# Planted Tanks > Fertilisation and Algae >  Hair algae? try Endlers!

## torque6

Since I've haven't had success with shrimps of any kind; my last malayan from Seaview went suicidal and flew out of the tank. 

So did a search on the web and the usual few pop up :- otto, yamoto, malayan, sae, snails. etc...

Till i came across several articles highlighting Endlers as successful hair algae eaters. I recalled mollies/ platies do eat algae when starved, but these articles proved very interesting.
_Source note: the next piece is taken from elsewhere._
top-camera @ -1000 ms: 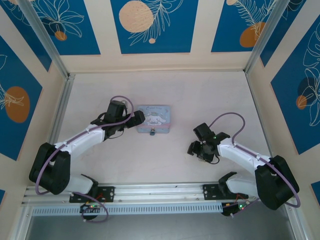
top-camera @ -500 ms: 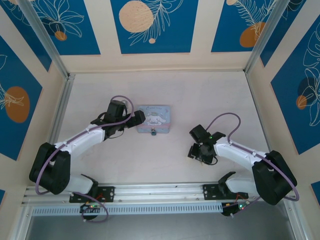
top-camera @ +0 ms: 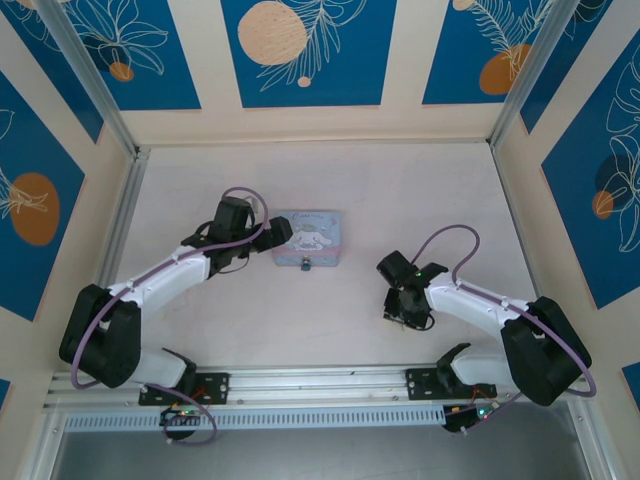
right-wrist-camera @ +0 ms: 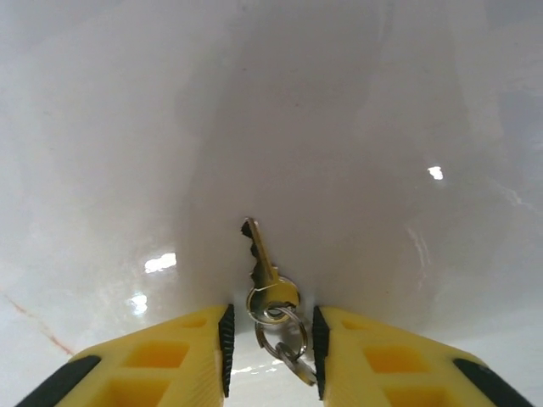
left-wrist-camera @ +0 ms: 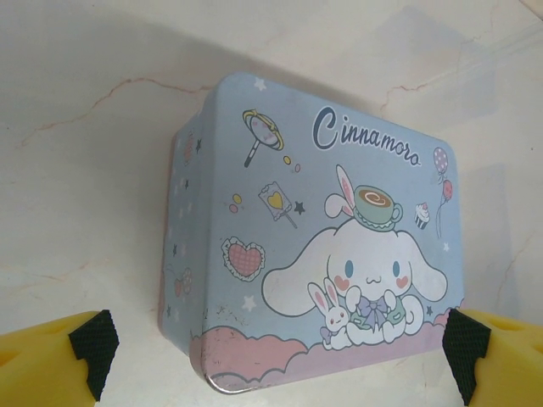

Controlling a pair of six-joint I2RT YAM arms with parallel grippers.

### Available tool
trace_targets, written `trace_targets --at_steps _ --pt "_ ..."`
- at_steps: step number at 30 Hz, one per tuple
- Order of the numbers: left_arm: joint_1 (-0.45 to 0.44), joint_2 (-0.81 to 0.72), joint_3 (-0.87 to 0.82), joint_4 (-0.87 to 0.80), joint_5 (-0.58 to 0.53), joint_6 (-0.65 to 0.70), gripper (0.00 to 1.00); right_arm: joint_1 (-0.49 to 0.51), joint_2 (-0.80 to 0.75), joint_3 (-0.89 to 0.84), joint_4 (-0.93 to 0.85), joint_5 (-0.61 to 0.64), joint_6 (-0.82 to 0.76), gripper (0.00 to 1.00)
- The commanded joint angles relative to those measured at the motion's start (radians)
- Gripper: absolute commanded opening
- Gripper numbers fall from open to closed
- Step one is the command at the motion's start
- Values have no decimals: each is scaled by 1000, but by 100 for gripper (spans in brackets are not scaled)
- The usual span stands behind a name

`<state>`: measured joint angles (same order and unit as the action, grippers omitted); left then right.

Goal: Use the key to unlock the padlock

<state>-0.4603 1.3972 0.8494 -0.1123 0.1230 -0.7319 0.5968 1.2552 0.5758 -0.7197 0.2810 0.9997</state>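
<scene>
Noting shut tin [left-wrist-camera: 322, 254] on table [top-camera: 420, 200], contents hidden, padlock [top-camera: 305, 265] at its near wall. Seeing left gripper [left-wrist-camera: 280, 348] spread wide, straddling tin. Finding right gripper [right-wrist-camera: 271, 339] set narrow about key [right-wrist-camera: 259, 254] lying flat on table, slim gaps either side, unclamped.

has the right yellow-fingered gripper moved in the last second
Yes, slightly: in the top view the right yellow-fingered gripper has crept nearer the metal rail at the near table edge.

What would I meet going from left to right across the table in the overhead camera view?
left gripper → light blue cartoon tin box → right gripper
</scene>
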Motion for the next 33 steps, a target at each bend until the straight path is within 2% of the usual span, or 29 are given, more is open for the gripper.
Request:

Check them out. :Well done: 

http://www.endlersr.us/viewtopic.php...ighlight=algae

http://www.mysapientia.com/camera/fi...r/endlers.html

http://www.petfish.net/forum/index.php?topic=58706.0

http://www.geocities.com/endlers_liv...r/feeding.html

http://www.aquaworldaquarium.com/Art...ivebearer.html

----------


## barmby

Endlers are good. I was at Gan Aquarium three weeks ago. Uncle Tiong shown me the wood gets cleaned before and after. 

Btw, I like one of the sentence from the article. funny




> Endlers will breed with guppies! to ensure you don't get hybrids please don't have endlers and guppies in the same tank.
> I don't have guppies anywhere in the house at all, you would be amazed at how fry can travel!!!!-Sheba

----------


## wllm33

> Since I've haven't had success with shrimps of any kind; my last malayan from Seaview went suicidal and flew out of the tank. 
> 
> So did a search on the web and the usual few pop up :- otto, yamoto, malayan, sae, snails. etc...
> 
> Till i came across several articles highlighting Endlers as successful hair algae eaters. I recalled mollies/ platies do eat algae when starved, but these articles proved very interesting.
> 
> Check them out.
> 
> http://www.endlersr.us/viewtopic.php...ighlight=algae
> ...


thanks for the useful infomation.
i also have been using snails, shrimps (just bought 50 malayan shrimps), otos, but the blue/green algae still persists and killing off my gujing.

will try endlers if all fails although just added the malayan shrimps as my nereit snails keep on dying and my ramshorns are too slow..
thanks

----------


## flybaits

have a 2ft 'service tank' where endlers clear up my algaed plants n dws....

effective and clean job provided you don;t feed them too often..... heheheh

cheers!!!

----------


## Viper007

> Endlers are good. I was at Gan Aquarium three weeks ago. Uncle Tiong shown me the wood gets cleaned before and after. 
> 
> Btw, I like one of the sentence from the article. funny


Isn't Endler's also another breed of guppy???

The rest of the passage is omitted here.